Dürtüsel harcama nedir?

Cambridge Sözlüğü dürtüsel harcamayı “planlı olmadan satın almayı düşünmediğiniz bir şeyi, onu gördüğünüzde aniden istemeniz nedeniyle satın alma eylemi” olarak tanımlar.

Evde deterjan bittiği için markete gidersiniz, bu planlı ve ihtiyaca dayalı bir alışveriştir. Deterjan almak için gittiğiniz marketten abur cubur, kahve köpürtücü ve süslü bir anahtarlık alarak çıkarsınız. İşte bu da dürtüsel bir harcamaya örnektir. Gerçekten ihtiyacınız olup olmadığını düşünmeden, belki bir iki sefer kullanıp kenara koyacağınız ve hatta size faydasından çok zararı olan şeyler için bin bir güçlükle kazandığınız paranızı harcadınız, tebrikler!

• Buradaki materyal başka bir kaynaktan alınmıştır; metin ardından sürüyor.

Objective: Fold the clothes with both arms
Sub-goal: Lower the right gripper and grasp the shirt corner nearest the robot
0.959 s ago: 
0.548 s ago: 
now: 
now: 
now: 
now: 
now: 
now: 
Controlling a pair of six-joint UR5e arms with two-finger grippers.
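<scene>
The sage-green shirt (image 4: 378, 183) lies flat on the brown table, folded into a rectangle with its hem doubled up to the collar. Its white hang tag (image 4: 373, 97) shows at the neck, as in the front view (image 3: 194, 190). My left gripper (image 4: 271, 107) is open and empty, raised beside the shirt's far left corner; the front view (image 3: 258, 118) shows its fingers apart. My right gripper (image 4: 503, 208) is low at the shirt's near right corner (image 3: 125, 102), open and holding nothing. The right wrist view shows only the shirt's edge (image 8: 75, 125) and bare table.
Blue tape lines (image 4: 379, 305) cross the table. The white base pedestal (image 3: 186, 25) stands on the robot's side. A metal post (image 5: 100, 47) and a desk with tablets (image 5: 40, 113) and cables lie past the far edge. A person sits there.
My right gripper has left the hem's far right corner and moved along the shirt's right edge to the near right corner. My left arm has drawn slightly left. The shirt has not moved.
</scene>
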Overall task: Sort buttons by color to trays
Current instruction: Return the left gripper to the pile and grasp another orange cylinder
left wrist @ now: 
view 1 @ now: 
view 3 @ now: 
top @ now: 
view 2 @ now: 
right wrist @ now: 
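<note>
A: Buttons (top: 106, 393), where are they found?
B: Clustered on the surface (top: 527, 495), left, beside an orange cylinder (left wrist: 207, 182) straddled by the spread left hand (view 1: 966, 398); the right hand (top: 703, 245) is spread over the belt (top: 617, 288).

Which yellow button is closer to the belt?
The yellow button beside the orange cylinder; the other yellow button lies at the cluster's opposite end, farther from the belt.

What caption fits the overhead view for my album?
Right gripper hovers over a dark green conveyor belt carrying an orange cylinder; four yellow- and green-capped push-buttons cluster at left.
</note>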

Bir-iki gereksiz eşya kredi kartınızı patlatmayabilir belki, “amaaan nelere ne paralar harcıyoruz, şuncacık şeyden ne olacak” diye düşündürebilir fakat o şuncacık şeyler sürekli hale gelip de alışkanlığa dönüştü mü, kenara koysanız birikim yapabileceğiniz miktarlarda parayı ziyan etmiş olursunuz.

Neden dürtüsel harcama yaparız?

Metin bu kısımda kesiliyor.